__Problem__: Keyword search on "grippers": report each line of the records that contains it.

__Material shown__:
--- START ---
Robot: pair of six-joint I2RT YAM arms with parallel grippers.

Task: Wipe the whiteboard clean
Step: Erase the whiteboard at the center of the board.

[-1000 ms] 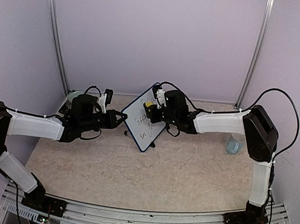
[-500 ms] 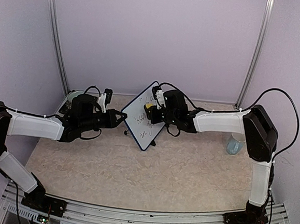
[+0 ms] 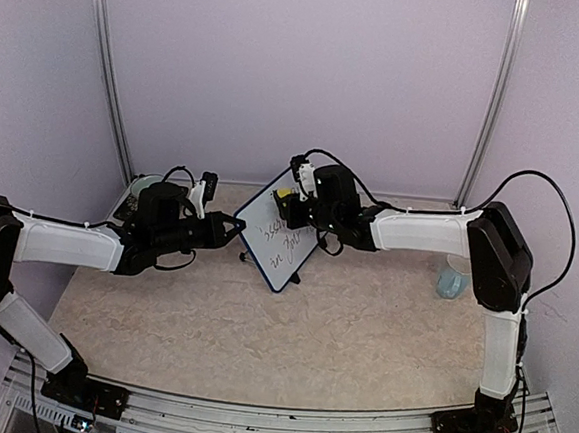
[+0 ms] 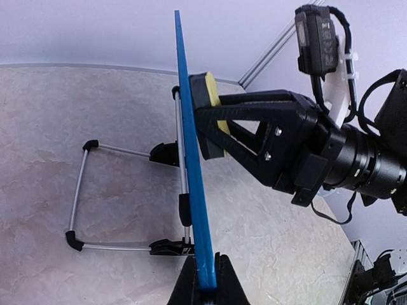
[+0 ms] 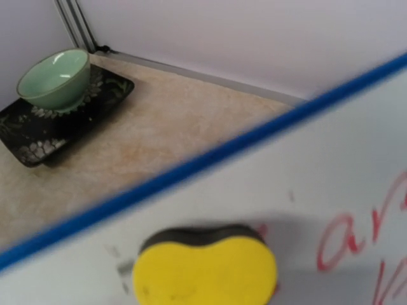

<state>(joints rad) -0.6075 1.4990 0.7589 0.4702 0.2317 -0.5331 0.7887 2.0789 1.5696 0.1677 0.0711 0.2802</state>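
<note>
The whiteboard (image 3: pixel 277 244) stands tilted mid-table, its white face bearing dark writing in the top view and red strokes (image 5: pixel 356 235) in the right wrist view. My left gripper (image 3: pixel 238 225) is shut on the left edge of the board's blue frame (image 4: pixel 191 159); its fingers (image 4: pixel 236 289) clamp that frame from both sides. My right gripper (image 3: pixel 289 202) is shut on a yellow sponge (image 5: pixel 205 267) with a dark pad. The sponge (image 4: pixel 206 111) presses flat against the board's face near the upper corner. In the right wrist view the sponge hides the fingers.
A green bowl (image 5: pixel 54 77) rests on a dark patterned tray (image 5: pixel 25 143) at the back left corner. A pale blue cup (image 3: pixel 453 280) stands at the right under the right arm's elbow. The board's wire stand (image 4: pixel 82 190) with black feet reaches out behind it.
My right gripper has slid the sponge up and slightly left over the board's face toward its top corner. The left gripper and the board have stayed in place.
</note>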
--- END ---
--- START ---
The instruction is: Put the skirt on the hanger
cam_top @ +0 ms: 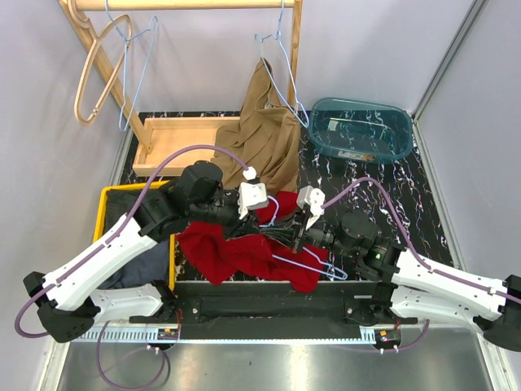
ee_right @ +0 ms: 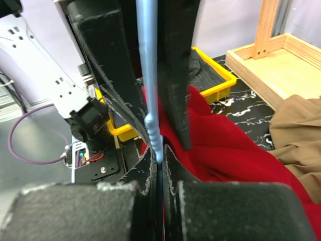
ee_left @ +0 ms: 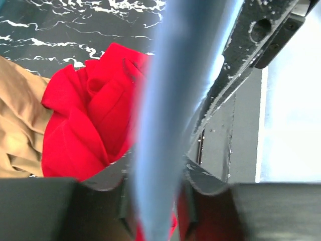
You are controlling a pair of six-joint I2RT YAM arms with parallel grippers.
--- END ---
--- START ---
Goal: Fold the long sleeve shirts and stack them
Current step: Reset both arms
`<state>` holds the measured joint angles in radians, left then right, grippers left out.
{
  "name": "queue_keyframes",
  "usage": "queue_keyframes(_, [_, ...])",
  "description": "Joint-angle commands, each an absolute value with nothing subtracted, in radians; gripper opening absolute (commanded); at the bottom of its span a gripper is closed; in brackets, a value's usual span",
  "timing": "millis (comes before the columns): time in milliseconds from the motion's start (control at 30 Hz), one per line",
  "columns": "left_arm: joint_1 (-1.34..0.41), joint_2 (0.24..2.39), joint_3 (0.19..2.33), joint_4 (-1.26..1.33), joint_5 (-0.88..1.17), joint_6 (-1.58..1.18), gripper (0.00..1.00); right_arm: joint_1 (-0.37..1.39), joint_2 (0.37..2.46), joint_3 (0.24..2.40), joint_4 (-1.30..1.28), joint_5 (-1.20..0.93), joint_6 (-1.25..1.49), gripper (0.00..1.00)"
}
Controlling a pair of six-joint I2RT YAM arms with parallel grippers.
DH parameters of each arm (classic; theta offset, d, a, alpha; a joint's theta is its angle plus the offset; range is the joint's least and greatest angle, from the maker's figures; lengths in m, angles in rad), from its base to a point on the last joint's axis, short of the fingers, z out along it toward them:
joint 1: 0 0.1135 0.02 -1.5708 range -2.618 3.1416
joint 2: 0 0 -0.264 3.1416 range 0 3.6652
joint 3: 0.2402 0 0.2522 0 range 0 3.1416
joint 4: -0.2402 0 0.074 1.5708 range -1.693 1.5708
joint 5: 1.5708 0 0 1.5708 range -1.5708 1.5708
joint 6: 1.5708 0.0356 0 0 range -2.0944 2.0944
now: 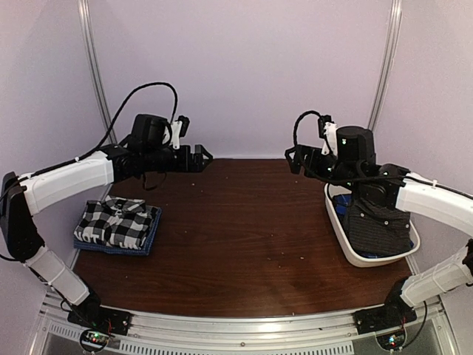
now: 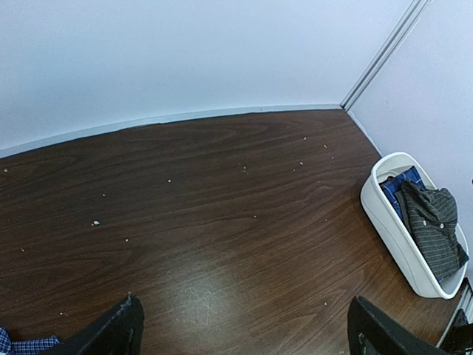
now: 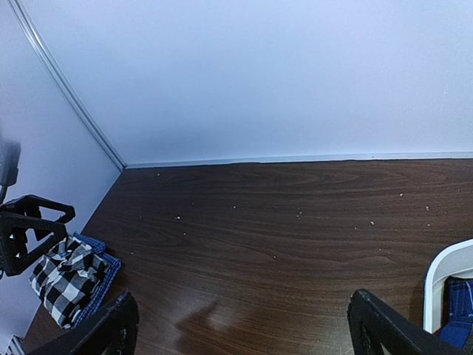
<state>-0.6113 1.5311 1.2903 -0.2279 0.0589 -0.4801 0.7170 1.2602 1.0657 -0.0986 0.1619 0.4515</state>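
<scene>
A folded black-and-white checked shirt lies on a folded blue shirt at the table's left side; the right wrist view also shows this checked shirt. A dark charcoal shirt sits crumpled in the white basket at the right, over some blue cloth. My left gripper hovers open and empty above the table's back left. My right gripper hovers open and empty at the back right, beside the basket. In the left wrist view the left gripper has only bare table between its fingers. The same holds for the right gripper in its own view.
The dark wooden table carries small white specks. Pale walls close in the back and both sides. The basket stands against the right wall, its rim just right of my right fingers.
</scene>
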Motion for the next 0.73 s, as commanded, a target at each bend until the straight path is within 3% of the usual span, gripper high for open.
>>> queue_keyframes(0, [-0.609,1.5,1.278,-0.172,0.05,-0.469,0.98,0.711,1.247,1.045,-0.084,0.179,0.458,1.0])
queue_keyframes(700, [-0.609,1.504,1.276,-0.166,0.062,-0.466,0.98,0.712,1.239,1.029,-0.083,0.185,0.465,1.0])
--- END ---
__Response to the task__:
Robot: pair of six-joint I2RT YAM arms with parallel grippers.
You are controlling a pair of six-joint I2RT YAM arms with parallel grippers.
`<state>` holds the measured joint angles in radians, left then right, grippers left out.
Controlling a pair of six-joint I2RT YAM arms with parallel grippers.

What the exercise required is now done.